I just watched a couple of videos online on how to install it, and it was over my head since I have never used Docker before. So it might be a good project for me. Not sure I need it though, because DevonThink basically does the same thing doesn’t it? OCR everything and then making it easy to find with search.

It creates a copy of the file in it’s “database” (though that’s just a folder). It’s like Calibre, iTunes or anything else that has a database - you should use it to find the files and “ignore” what it’s doing in the background, as long as it doesn’t modify them or you can get the files out again. However, this does allow you to set a filename formatting option for saving the files, so you could access them from the file browser.

No, from what I know of Devonthink, you can probably achieve the same with that (OCR and tagging).

EDT: Reread my post to @RunningBoris - I meant that no, you probably don’t need Paperless, if you’re already a Devonthink user, as that should do the same (OCR and tagging of documents).

1 Like

I saw Casey’s post, had a quick look, and my initial thought was “now there’s a solution to wasting time on a problem I already have solved.”

If my goal was to set up a server to hold my documents, then I might be interested. It’s not. My goal is to capture documents and have them available to me. KeepIt does that.

  • It OCRs automatically.
  • It stores everything in iCloud so I have access from anywhere/any device.
  • The documents are accessible outside of KeepIt if needed.

:man_shrugging:

Here’s my guide to setting up KeepIt.

  1. Buy it.
  2. Use it.

I guess that’s the same with any software!
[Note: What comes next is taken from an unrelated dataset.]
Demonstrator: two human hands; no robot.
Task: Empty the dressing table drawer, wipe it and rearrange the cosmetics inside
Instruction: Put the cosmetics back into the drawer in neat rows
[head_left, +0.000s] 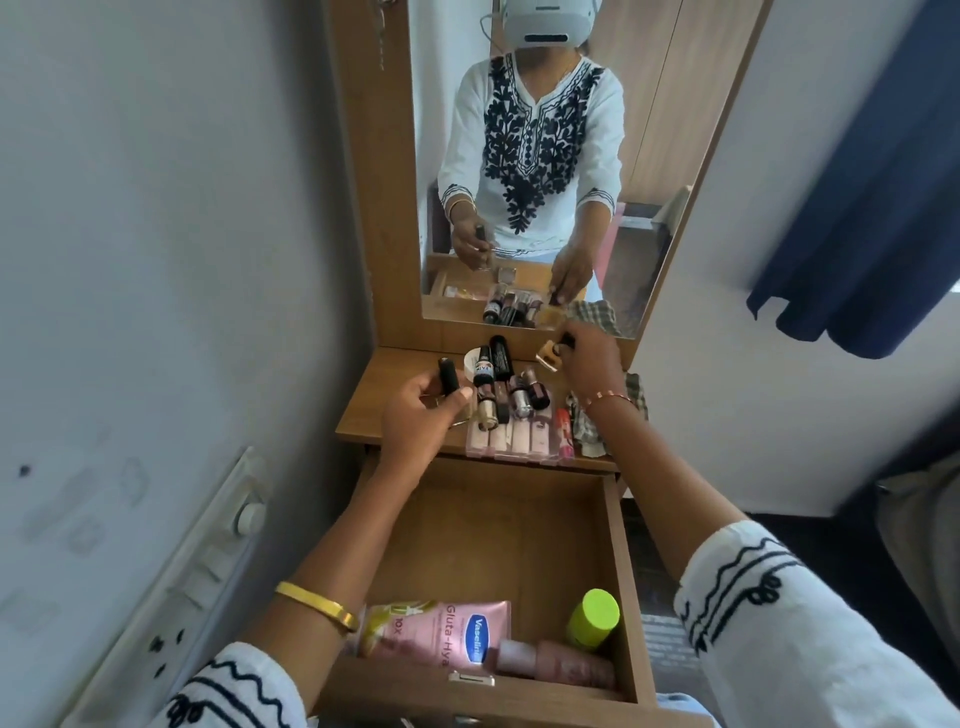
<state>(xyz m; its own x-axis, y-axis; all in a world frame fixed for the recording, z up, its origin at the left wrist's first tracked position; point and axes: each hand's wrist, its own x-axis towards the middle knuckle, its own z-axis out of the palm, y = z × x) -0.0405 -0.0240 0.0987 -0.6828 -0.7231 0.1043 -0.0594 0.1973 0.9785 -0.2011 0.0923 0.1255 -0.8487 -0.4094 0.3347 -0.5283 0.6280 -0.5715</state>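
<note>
The wood-grain drawer (621, 571) stands open at lower centre, holding a pink Vaseline tube (441, 634) lying crosswise, a pink bottle (550, 662) and a lime-capped bottle (592, 618). Above it, glossy cylindrical lipsticks (504, 384) clutter the desk (374, 410) below a mirror (654, 156). The left hand (421, 415) pinches an upright black tube (448, 375); the right hand (592, 358) pinches a small bottle (551, 356). Grey walls surround.

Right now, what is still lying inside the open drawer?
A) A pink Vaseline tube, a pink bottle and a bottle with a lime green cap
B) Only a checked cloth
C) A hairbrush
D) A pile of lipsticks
A: the drawer holds the pink Vaseline tube, a pink bottle and a bottle with a lime green cap at its near end; the lipsticks and checked cloth lie up on the tabletop.
</note>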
I have Eaglefiler - which I believe should do similar to Paperless. But I don’t use it often - not entirely sure why, but this clicked for me (and it’s cross platform, as it’s self hosted, so it doesn’t matter if I’m on my Windows PC - which won’t be an issue for some).

1 Like

Some of the documents I would add to such a document management system are PDF files containing (non-OCR) scans of documents that have been amended by hand. Tick marks, rulings, additional lines. Some of those things are not much more than scribbles (and in some cases ambiguously positioned) but they throw off OCR scans. Oh and they are two column listings. One of the AI chat systems makes an attempt at scanning the documents but its success rate is less than 70% accurate; other AI chats mess it up.

Associates working on similar documents have tried Tesseract but it too is not good at extracting the data from these scanned images.

A good point, but as soon as I see the word “hosted” these days, I read it as “hard work” and just don’t go any further with it. If I was 30 years younger, maybe. I’ve moved past the point my life were “cool to tinker with” was a positive.

Fair play.

I followed a guide on the internet and it worked straight off the bat, but it is something else to learn. Interesting to see various projects online that attempt to make self hosting easier for the masses to self host project like this - CasaOS for example.

Don’t forget that “self hosting” is a phrase carrying a lot of baggage. That “host” takes significant work on its own.

That was my thought when I checked it paperless-ngx out. My needs for file management are easily covered by Notebooks which is somewhat similar to KeepIt. But I am sure I will be tempted in the future by something :sweat_smile:

1 Like